Project description:Following up on our previous study, we conducted a genome-wide analysis of admixture for two Uyghur population samples (HGDP-UG and PanAsia-UG), collected from the northern and southern regions of Xinjiang in China, respectively. Both HGDP-UG and PanAsia-UG showed a substantial admixture of East-Asian (EAS) and European (EUR) ancestries, with an empirical estimation of ancestry contribution of 53:47 (EAS:EUR) and 48:52 for HGDP-UG and PanAsia-UG, respectively.
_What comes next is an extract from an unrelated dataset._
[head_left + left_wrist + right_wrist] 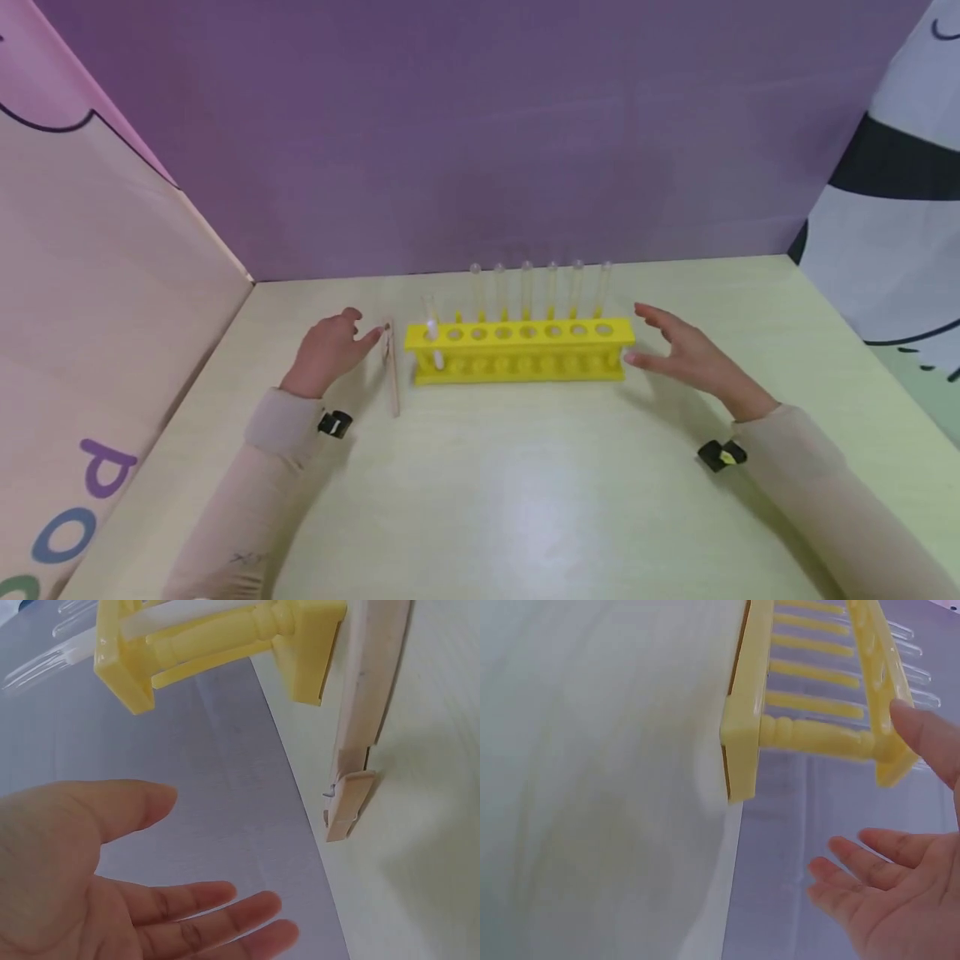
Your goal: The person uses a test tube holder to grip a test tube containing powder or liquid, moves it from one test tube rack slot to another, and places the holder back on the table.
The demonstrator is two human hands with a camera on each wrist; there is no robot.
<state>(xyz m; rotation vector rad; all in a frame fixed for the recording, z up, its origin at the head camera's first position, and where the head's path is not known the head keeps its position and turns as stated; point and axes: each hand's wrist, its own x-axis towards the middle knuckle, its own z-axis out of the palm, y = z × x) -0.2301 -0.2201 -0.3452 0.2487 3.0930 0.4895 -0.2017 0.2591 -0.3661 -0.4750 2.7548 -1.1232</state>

The effective admixture time under a model with a single pulse of admixture was estimated as 110 generations and 129 generations, or admixture events occurred about 2200 and 2580 years ago for HGDP-UG and PanAsia-UG, respectively, assuming an average of 20 yr per generation. Despite Uyghurs' earlier history compared to other admixture populations, admixture mapping, holds promise for this population, because of its large size and its mixture of ancestry from different continents. We screened multiple databases and identified a genome-wide single-nucleotide polymorphism panel that can distinguish EAS and EUR ancestry of chromosomal segments in Uyghurs. The panel contains 8150 ancestry-informative markers (AIMs) showing large frequency differences between EAS and EUR populations (F(ST) > 0.25, mean F(ST) = 0.43) but small frequency differences (7999 AIMs validated) within both populations (F(ST) < 0.05, mean F(ST) < 0.01). We evaluated the effectiveness of this admixture map for localizing disease genes in two Uyghur populations. To our knowledge, our map constitutes the first practical resource for admixture mapping in Uyghurs, and it will enable studies of diseases showing differences in genetic risk between EUR and EAS populations.